KUALA LUMPUR (April 18): Surface decorative products company Topmix Bhd reported RM2.84 million net profit on the back of RM21.64 million revenue for the fourth quarter ended Dec 31, 2023 (4QFY2023), ahead of its listing on Bursa Malaysia’s ACE Market.

For the full FY2023, Topmix registered RM8.39 million net profit on the back of RM72.68 million revenue mainly due to the sales of high pressure laminate (HPL) products which represented 95.15% of the total revenue. In line with the top line growth, gross profit (GP) came in at RM26 million, translating into a healthy GP margin of 35.8%, according to the company’s statement.

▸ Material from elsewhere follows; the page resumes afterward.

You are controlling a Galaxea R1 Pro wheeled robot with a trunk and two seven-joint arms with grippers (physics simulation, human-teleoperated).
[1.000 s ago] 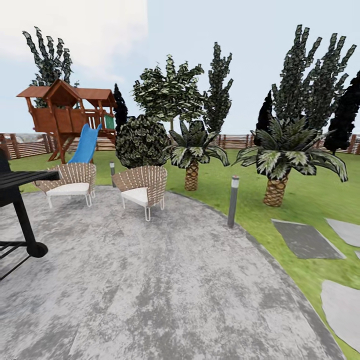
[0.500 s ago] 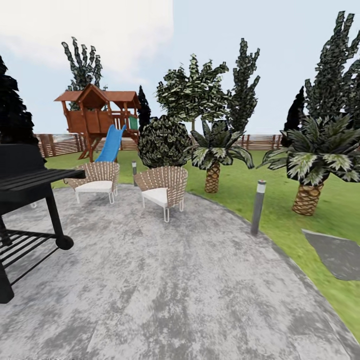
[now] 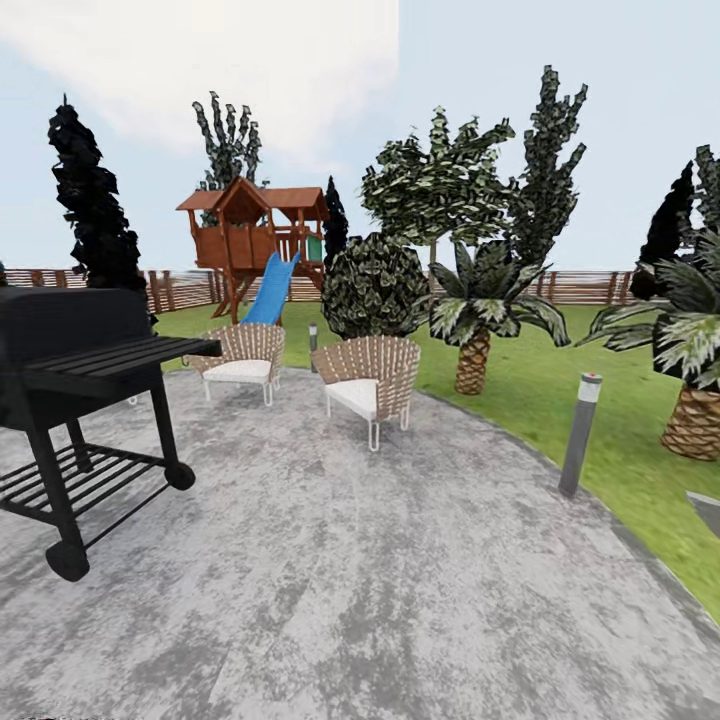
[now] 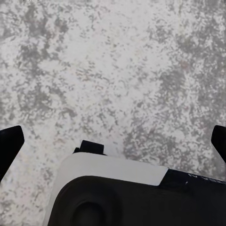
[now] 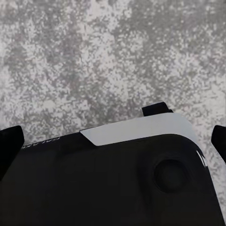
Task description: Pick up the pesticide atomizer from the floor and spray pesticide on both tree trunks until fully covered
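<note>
Black grill (image 3: 85, 350) on grey paving (image 3: 350, 580)

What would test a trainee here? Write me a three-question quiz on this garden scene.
1. True or false: the grill stands on the lawn.
2. The slide is: A red, B blue, C yellow.
3. How many wicker chairs stand on the paving?
Key: 1 false, it stands on the paving; 2 B; 3 two.
</note>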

There are no comparative figures for the preceding corresponding quarter and year as this marks the first interim financial report in accordance with ACE Market listing requirements. Topmix’s IPO has been oversubscribed 58.61 times by the Malaysian public.

Upon its listing on April 23, the company will have a market capitalisation of RM122.1 million based on the issue price of 31 sen and the enlarged share capital of 393.9 million shares.

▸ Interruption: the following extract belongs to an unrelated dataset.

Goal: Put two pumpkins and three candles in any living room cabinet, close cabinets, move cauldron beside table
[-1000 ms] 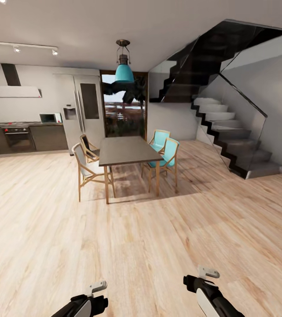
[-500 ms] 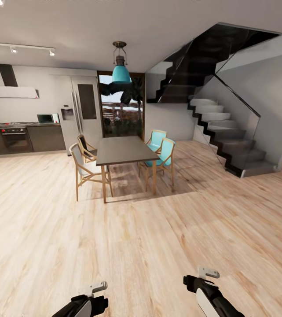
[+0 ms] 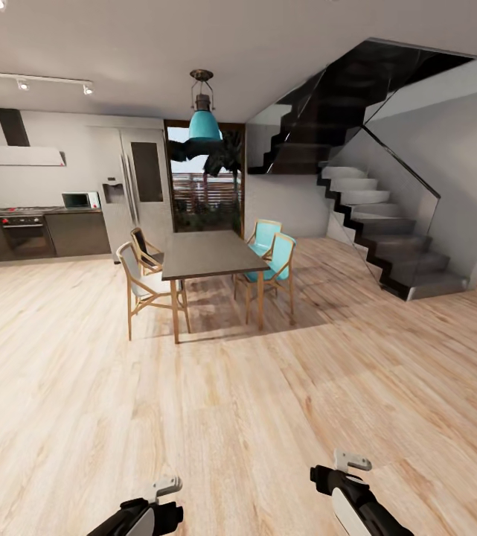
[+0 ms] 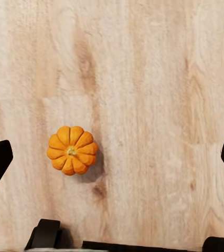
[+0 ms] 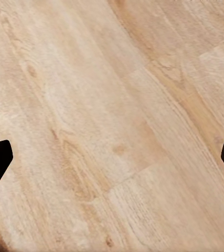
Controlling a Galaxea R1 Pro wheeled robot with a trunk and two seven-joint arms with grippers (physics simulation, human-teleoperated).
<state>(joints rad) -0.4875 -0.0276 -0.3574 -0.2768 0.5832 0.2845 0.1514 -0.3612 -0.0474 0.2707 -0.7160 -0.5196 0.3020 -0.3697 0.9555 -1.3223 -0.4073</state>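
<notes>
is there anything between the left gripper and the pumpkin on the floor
Nothing visible. In the left wrist view the pumpkin sits alone on bare wood floor, with the left gripper open above it, fingertips spread wide at both edges. No other object lies near it.

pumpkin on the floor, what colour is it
Orange, with a yellowish centre at the stem; the pumpkin shows best in the left wrist view, sitting on the pale wood floor.
</notes>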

Looking ahead, Topmix managing director Teo Quek Siang said the company remains confident in its future prospects in the surface decorative products industry.

“With the anticipated proceeds of RM25.6 million from our listing, we are initiating our expansion strategies to further strengthen Topmix’s market reach. Moving forward, our group will expand into the assembly of melamine-faced chipboard (MFC) products, extend our footprint to the northern region of peninsular Malaysia, increase warehouse capacity in the central region, and enhance our Topmix HPL mobile application,” he said.

“These initiatives are well-aligned with the recovery and growth in the residential and commercial property markets, bolstering demand for surface decorative products. The positive outlook is further supported by the growing affluence of the population and preference for personalised spaces,” he concluded.